In my collection, I have some OW Ts.  I have 2 Cyriopagopus schiodtei; they are secretive as slings but usually become more visible as they get older.  I had a Chilobrachys fimbriatus that was often visible as an adult but I believe that is somewhat odd behavior for that species.  You should probably stay away from the "aggressive" OW arboreal species like Stromatopelma calceatum.  Poechilotheria regalis is not inclined to bite but their venom is fairly strong so many people do not keep any Poechilotheria species.  Personally, I don't think that they are dangerous but I treat them with respect.  In any case, you may wish to start with a small sling and get used to its behavior before purchasing any adult OW Ts.

Karen N.


----------



## port513 (Dec 22, 2004)

Thanks for your answers.


----------



## vulpina (Dec 22, 2004)

I have 2 Chilobrachys fimbriatus that are visible most of the time and do not seem as defensive as an H. lividum.  But yes, most of the O.W. species are fairly secretive and you would not see much of them.

Andy


----------



## Michael Jacobi (Dec 22, 2004)

In my opinion, the best "beginner" Old World species is _Eucratoscelus pachypus_ - the "Stout-legged Baboon". It is an interesting looking spider that has a calmer temperament than just about any other OW species and is inexpensive.

I strongly disagree with the suggestion that either _Haplopelma lividum_ or any _Poecilotheria_ species would be good starter species. The former is highly defensive and proper care involves keeping it housed so that it has a deep burrow and is almost never seen. The latter has a comparatively potent venom and although I think most people are overly cautious about adding one to their collection, experience with other "less potent" fast-moving and nervous species should be acquired first.

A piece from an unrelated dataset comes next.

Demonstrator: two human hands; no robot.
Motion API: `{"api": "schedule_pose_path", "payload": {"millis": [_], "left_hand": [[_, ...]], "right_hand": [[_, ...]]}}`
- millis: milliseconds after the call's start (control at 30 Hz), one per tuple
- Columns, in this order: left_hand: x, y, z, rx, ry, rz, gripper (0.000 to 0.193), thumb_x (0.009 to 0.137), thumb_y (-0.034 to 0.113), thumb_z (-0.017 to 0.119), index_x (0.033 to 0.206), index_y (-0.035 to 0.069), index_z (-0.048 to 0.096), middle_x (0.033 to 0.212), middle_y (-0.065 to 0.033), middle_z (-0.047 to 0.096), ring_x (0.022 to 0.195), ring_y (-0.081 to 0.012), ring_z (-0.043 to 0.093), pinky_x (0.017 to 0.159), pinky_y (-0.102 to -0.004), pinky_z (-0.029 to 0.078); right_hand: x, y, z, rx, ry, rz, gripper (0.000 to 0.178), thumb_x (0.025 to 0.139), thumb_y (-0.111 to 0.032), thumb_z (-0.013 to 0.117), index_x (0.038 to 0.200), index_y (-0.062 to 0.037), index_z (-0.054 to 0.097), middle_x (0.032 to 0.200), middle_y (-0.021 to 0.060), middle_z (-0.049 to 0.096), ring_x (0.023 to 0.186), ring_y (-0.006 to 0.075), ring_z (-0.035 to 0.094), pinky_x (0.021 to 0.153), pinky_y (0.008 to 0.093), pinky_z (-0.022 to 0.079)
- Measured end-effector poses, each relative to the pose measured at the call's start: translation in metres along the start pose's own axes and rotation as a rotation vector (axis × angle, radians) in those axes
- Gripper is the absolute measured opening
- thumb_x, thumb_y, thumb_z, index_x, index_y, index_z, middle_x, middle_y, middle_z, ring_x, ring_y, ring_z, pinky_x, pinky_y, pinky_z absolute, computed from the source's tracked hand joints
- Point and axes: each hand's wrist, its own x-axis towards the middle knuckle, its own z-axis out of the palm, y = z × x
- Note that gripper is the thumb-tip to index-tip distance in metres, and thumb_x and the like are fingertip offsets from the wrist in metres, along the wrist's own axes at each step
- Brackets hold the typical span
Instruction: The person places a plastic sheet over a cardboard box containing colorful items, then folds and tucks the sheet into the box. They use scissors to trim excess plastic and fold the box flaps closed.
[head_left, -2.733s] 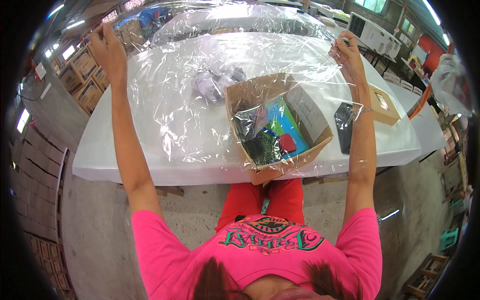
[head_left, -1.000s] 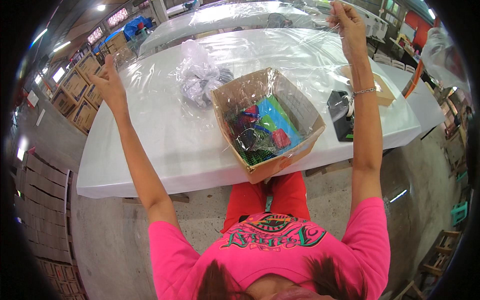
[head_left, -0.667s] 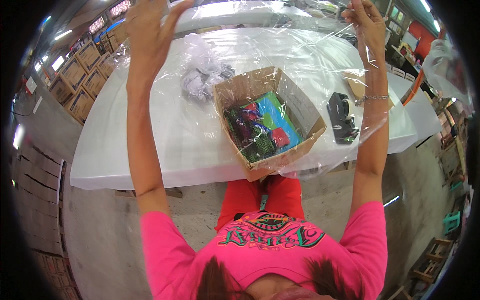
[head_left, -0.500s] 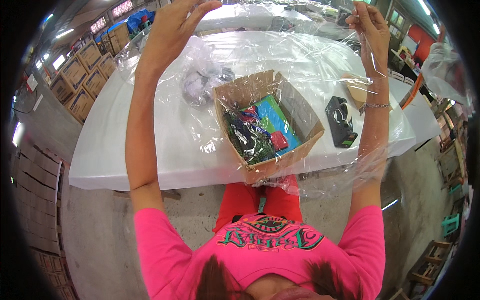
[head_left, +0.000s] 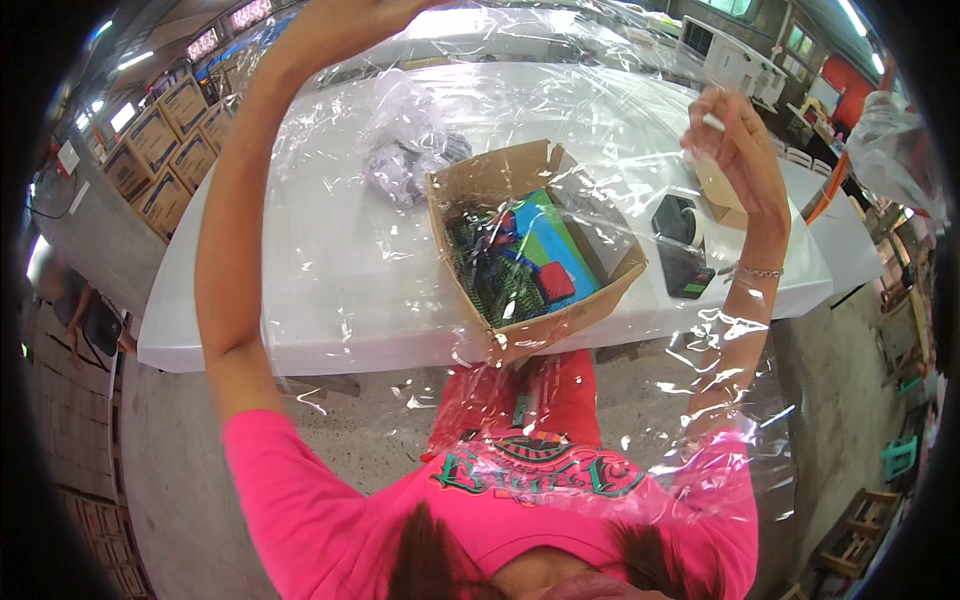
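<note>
A wide clear plastic sheet or bag (head_left: 335, 235) hangs spread between my raised arms, over the table and down across my front. My right hand (head_left: 738, 145) is closed, its curled fingers gripping the plastic on the far right. At the top edge, my left hand (head_left: 345, 22) reaches toward the plastic; its fingertips are cut off, so its hold is hidden. Below, an open cardboard box (head_left: 600, 310) stands near the table's front edge. Inside it are a blue and green flat piece (head_left: 560, 245), a red block (head_left: 556, 282) and dark netting (head_left: 485, 285).
A white-covered table (head_left: 300, 310) spans the front. Behind the box sits a bundle in thin plastic (head_left: 405, 165). A black tape dispenser (head_left: 680, 250) stands right of the box, beside a tan cardboard piece (head_left: 718, 190). Stacked cartons (head_left: 165, 160) are at far left, near a person (head_left: 75, 305).
My right hand has come down and nearer, while my left arm has shifted left and upward. The plastic now spreads lower, over my front. A person has appeared at far left.
</note>
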Motion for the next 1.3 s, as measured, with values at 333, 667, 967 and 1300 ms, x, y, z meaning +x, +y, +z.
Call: {"api": "schedule_pose_path", "payload": {"millis": [333, 667, 967, 1300], "left_hand": [[0.038, 0.042, -0.019, -0.113, -0.247, 0.025, 0.037, 0.09, 0.036, 0.06, 0.105, 0.004, 0.065, 0.098, -0.0098, 0.066, 0.088, -0.0168, 0.06, 0.079, -0.032, 0.046], [0.062, 0.032, -0.026, 0.081, -0.162, -0.011, 0.04, 0.089, 0.044, 0.06, 0.102, 0.006, 0.065, 0.092, -0.007, 0.062, 0.085, -0.0181, 0.056, 0.076, -0.0363, 0.045], [0.079, 0.009, -0.025, -0.028, -0.036, -0.061, 0.039, 0.087, 0.043, 0.06, 0.105, 0.009, 0.067, 0.116, -0.0125, 0.063, 0.102, -0.0264, 0.059, 0.083, -0.0416, 0.048], [0.084, -0.043, -0.009, 0.132, 0.043, -0.084, 0.031, 0.084, 0.033, 0.06, 0.098, 0.006, 0.067, 0.105, -0.0165, 0.063, 0.095, -0.0294, 0.061, 0.079, -0.0413, 0.048]], "right_hand": [[0.031, 0.069, 0.041, 0.697, -0.205, -0.017, 0.086, 0.086, -0.073, 0.031, 0.14, -0.0066, 0.037, 0.146, 0.0248, 0.03, 0.132, 0.0426, 0.034, 0.108, 0.0574, 0.025], [0.021, 0.102, 0.053, 1.456, -0.348, 0.027, 0.082, 0.086, -0.07, 0.035, 0.141, -0.0091, 0.037, 0.145, 0.0315, 0.026, 0.127, 0.0527, 0.033, 0.098, 0.0671, 0.032], [-0.001, 0.125, 0.063, 1.312, -0.738, 0.012, 0.075, 0.094, -0.063, 0.011, 0.143, -0.0104, 0.032, 0.137, 0.0392, 0.028, 0.115, 0.0536, 0.047, 0.067, 0.0485, 0.058], [0.001, 0.121, 0.134, 1.592, -0.454, -0.068, 0.064, 0.08, 0.001, 0.063, 0.136, -0.024, 0.047, 0.149, 0.0218, 0.022, 0.123, 0.0391, 0.042, 0.072, 0.0301, 0.052]]}}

I do agree that _Citharischius crawshayi_ would be a reasonable first OW species - as long as you treat it as a display spider that you don't "interact with". Still, this is a very large and defensive species that makes a formidable opponent to the novice keeper.

I also agree that the "Orange Bitey Thing" - _Pterinochilus murinus_ RCF would be a good choice. Spiderlings can reach adult in not much more than a year. They are gorgeous and interesting as they create extensive silk tunnels and burrows. If you are ready for dealing with their temperament they are a fine choice.

Any of the "horned baboons" - _Ceratogyrus_ species - could also be considered. As with most OW tarantulas, they are defensive and not hesitant to bite, but they are calmer than most Asian species and some Africans. They will create deep burrows if given the substrate depth, but kept on shallow substrate they will use silk for retreats and remain visible.

The African genus _Augacephalus_ would make a good choice, but they are fairly scarce in the trade.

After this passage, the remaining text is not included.